Eurasia closed up 1.3 per cent or 10.5p at 791.5p, while Anglo American was 35p or 1.2 per cent higher at 3,061.5p.

Concern about the United States debt crisis unsettled Wall Street and helped the pound improve to $1.64 against the dollar. Sterling also rose to €1.31 against the euro.

The Dow Jones industrial average was 0.5 per cent lower in early trading as American politicians remained in a bitter stalemate over raising the country's borrowing limit.

Ben Critchley, IG Index sales trader, said: "It's hard to see anything more significant right now than US lawmakers ensuring they don't navigate the global economy into a very dark pit."

Oil giant BP posted one of the biggest falls of the day after the company reported lower-than-expected quarterly profits and a plunge in production. Shares fell more than 2 per cent, or 12.2p, to close at 463.3p.

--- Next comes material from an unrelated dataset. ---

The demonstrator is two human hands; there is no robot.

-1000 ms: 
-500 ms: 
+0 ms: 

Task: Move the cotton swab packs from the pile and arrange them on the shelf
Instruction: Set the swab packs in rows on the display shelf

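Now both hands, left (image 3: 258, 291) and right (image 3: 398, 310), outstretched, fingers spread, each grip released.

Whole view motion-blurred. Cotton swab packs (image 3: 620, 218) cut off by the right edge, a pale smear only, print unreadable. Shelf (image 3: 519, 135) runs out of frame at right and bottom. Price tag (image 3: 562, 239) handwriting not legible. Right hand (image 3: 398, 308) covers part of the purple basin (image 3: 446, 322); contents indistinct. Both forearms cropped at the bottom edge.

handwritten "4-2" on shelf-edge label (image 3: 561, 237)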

The market was unshaken by UK economic growth figures, which revealed GDP grew at 0.2 per cent in the second quarter. It marked a slowdown from the previous quarter, but was in line with expectations.

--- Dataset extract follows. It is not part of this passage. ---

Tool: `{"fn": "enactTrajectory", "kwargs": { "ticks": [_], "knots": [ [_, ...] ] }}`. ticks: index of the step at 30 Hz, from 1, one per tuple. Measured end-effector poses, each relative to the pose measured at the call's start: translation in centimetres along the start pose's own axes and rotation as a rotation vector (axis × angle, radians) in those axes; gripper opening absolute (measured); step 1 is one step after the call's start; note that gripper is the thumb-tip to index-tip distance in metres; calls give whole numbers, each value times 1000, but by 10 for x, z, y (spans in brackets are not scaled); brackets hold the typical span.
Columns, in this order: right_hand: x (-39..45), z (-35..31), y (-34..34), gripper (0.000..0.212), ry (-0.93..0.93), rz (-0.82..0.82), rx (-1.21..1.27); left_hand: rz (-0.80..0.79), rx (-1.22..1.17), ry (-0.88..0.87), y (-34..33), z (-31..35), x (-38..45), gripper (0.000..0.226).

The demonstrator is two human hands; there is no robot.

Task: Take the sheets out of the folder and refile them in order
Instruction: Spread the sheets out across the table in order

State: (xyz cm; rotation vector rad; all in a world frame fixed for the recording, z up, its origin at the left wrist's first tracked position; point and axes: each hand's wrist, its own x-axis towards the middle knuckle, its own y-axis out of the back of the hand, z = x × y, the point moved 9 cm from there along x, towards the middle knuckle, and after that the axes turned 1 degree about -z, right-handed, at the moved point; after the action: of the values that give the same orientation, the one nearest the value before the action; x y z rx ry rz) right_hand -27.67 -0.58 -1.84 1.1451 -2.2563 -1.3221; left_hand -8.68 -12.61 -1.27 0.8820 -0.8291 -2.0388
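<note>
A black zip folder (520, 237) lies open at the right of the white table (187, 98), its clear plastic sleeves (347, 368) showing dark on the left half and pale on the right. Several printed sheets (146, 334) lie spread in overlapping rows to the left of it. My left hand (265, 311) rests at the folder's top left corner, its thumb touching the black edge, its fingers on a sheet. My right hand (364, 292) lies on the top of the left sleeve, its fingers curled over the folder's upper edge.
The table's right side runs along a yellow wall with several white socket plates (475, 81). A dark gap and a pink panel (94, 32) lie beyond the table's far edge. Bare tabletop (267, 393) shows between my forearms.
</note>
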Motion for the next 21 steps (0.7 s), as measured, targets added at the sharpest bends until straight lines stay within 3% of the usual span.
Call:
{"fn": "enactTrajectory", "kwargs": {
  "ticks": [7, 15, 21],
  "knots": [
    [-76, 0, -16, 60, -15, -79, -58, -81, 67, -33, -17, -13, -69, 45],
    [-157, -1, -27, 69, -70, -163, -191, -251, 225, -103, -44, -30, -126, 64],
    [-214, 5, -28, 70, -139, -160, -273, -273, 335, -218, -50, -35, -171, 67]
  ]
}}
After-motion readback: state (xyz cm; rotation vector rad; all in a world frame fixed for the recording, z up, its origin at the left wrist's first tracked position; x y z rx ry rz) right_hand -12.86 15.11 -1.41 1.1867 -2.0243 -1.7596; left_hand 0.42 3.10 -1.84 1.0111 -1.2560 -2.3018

However, European Union debt concerns continued to trouble investors after disappointing Italian and Spanish bond auctions followed Monday's debt downgrade for Greece by ratings agency Moody's.

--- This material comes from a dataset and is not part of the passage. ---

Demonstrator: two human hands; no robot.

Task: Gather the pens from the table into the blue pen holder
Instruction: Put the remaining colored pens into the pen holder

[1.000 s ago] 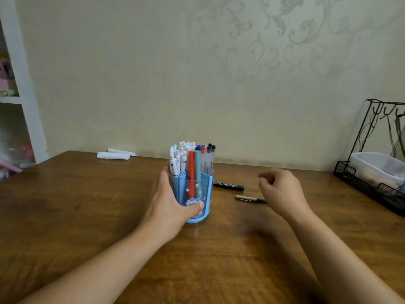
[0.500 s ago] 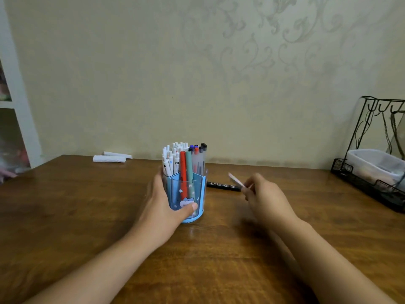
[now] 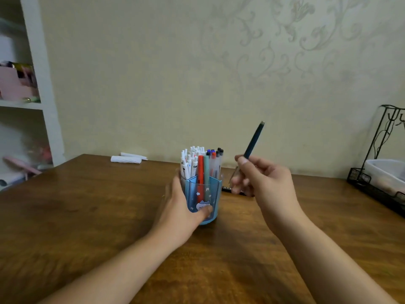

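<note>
The blue pen holder (image 3: 205, 195) stands upright on the wooden table (image 3: 87, 216), packed with several white, red, green and clear pens. My left hand (image 3: 179, 213) grips its left side, thumb across the front. My right hand (image 3: 265, 183) is raised just right of the holder and pinches a dark blue pen (image 3: 254, 140) that points up and to the right. A black marker (image 3: 228, 189) lies on the table behind my right hand, mostly hidden by it.
Two white rolled items (image 3: 127, 158) lie at the table's back edge near the wall. A black wire rack (image 3: 381, 172) holding a clear plastic box sits at the far right. White shelves (image 3: 32, 106) stand at the left.
My right hand picked the pen up off the table and lifted it, swinging it upright beside the holder. My left hand kept its grip on the holder.
</note>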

Banks continued to come under pressure as a result. Barclays dropped 0.2p to 228.8p and Royal Bank of Scotland was down 0.1p at 36.2p, though Lloyds Banking Group rose 0.1p at 45.2p

Hide Ad
Hide Ad

Despite the pressure on BP, shares in BG Group shot up 4 per cent, or 61.5p, to 1,486.5p after it outshone its exploration rival with second-quarter figures above market hopes.

Tour operator Holidaybreak jumped a further 12 per cent, or 44.5p, to 411.5p as it revealed upmarket rival Cox & Kings had tabled a potential takeover offer for the firm.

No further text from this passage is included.